> Your goal:
Whenever a line of the entries below holds the string "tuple", copy that line and return it.

> Material supplied:
::::::::
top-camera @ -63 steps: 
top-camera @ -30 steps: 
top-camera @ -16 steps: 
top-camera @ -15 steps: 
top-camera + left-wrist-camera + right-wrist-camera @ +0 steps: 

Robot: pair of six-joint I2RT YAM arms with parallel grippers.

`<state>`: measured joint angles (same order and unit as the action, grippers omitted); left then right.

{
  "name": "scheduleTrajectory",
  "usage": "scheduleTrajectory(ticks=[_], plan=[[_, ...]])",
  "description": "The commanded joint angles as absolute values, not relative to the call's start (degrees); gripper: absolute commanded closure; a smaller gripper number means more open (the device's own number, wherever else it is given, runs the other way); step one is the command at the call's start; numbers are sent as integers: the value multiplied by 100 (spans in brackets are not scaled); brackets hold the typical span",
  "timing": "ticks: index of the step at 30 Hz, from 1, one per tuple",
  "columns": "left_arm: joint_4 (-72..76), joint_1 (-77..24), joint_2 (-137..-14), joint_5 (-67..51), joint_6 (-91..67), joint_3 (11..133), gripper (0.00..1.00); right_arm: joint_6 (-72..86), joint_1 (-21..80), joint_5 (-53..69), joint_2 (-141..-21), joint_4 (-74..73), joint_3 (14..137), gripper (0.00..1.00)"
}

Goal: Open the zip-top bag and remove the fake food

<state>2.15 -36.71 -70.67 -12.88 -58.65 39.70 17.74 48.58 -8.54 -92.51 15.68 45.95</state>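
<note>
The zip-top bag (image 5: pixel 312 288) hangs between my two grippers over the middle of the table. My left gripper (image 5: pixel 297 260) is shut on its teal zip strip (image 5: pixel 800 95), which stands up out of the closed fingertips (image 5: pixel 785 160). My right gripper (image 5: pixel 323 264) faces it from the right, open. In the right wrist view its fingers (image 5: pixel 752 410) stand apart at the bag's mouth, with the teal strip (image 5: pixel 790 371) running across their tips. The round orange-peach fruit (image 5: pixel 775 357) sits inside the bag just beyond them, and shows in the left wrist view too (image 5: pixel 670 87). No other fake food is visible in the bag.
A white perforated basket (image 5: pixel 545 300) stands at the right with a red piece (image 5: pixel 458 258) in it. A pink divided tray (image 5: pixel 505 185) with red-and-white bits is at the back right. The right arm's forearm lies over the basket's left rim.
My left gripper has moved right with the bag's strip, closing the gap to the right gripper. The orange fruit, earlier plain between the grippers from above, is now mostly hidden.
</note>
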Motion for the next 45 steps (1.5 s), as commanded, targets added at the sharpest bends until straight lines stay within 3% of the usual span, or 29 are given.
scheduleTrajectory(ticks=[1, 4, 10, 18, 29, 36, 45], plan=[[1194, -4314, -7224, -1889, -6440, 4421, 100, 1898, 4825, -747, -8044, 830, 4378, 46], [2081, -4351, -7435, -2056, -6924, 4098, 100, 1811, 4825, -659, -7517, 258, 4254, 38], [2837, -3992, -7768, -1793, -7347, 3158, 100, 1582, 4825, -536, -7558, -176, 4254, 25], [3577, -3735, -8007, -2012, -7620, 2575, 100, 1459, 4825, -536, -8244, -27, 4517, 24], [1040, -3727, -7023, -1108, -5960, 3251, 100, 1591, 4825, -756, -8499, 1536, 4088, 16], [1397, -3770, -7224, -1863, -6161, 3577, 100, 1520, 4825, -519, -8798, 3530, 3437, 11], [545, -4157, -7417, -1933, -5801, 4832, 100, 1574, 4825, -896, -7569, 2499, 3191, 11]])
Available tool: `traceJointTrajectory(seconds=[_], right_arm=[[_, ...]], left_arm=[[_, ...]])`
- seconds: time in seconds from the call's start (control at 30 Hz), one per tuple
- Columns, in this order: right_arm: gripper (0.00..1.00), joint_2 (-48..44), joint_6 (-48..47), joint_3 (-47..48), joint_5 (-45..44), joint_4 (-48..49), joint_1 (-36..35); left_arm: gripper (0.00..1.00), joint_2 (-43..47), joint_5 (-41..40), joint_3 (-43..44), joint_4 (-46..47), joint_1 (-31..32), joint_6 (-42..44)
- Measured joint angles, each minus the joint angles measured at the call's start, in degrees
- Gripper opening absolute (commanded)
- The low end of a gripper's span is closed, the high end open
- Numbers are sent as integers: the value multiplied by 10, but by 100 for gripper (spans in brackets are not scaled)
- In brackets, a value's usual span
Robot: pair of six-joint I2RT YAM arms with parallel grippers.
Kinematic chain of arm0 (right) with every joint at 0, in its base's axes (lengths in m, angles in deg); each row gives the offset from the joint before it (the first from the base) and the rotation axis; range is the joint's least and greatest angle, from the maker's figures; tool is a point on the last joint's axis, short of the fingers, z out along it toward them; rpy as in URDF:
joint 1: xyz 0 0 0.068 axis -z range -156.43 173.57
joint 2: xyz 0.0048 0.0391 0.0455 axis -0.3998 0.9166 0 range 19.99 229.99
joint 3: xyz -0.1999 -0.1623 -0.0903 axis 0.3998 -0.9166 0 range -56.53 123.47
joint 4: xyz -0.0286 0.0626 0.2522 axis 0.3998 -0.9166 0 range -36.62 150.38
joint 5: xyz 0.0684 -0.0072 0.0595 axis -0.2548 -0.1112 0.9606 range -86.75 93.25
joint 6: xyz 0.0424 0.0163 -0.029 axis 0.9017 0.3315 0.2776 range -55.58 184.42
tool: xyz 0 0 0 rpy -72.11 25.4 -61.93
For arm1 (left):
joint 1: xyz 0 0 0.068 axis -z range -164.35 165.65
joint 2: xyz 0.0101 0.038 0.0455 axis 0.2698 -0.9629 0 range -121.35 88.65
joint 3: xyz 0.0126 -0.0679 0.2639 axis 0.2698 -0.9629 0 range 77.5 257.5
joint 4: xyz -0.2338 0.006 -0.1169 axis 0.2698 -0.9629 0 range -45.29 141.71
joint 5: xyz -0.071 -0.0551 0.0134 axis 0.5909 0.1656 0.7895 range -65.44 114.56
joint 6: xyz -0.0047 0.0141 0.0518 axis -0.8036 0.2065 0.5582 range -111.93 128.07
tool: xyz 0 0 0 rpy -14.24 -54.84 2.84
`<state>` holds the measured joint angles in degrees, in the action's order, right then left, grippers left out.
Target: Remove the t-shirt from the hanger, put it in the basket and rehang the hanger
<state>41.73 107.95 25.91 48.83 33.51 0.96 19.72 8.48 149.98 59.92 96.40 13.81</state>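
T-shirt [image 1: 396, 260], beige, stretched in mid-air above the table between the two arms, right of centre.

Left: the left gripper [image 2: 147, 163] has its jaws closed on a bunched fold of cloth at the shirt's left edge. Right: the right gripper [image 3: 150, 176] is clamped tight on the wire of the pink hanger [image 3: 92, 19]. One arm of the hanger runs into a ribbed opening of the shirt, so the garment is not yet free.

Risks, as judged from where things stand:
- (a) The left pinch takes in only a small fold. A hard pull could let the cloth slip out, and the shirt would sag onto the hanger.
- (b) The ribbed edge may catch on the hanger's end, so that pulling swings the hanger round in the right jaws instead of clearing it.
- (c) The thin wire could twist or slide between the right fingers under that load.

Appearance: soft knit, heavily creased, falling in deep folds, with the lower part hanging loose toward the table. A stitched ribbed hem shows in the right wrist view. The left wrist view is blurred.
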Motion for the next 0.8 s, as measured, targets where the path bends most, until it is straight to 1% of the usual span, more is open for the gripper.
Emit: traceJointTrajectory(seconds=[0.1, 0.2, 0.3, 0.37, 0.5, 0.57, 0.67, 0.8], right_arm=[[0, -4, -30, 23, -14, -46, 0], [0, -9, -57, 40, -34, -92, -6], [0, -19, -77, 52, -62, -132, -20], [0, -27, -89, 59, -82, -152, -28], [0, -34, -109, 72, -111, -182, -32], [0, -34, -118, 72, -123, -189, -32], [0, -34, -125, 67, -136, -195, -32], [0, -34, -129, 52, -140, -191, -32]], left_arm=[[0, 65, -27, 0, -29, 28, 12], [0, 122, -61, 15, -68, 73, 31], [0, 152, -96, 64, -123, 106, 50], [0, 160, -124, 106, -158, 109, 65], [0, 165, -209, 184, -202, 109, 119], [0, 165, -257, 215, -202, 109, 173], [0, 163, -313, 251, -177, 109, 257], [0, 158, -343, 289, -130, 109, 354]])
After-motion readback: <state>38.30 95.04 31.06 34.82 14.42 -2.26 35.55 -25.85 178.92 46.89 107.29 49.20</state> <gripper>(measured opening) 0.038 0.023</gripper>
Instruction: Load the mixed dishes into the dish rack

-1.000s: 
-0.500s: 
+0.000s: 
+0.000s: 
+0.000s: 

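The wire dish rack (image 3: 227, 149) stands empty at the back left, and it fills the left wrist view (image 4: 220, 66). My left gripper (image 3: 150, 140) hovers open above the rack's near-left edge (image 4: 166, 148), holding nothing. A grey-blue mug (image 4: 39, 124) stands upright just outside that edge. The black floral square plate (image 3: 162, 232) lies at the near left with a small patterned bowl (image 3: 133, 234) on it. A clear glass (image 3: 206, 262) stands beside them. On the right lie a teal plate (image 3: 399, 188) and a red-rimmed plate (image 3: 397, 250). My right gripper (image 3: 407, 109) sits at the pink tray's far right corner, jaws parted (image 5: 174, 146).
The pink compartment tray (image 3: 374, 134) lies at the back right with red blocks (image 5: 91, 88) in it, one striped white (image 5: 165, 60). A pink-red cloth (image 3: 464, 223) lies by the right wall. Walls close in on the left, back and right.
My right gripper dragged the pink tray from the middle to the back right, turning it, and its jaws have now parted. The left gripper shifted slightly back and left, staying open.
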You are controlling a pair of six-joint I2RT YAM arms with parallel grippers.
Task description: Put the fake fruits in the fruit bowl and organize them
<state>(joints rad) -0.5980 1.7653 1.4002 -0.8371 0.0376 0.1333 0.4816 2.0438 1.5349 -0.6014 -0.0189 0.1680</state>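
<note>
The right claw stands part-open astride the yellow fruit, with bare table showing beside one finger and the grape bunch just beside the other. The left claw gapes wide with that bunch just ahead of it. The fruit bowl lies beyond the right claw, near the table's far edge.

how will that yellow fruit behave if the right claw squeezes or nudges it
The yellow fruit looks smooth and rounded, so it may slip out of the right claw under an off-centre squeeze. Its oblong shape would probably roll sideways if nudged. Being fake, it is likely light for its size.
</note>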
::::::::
> Response to the task:
  "timing": "ticks: index of the step at 30 Hz, from 1, one per tuple",
- seconds: time in seconds from the call's start (control at 30 Hz), one per tuple

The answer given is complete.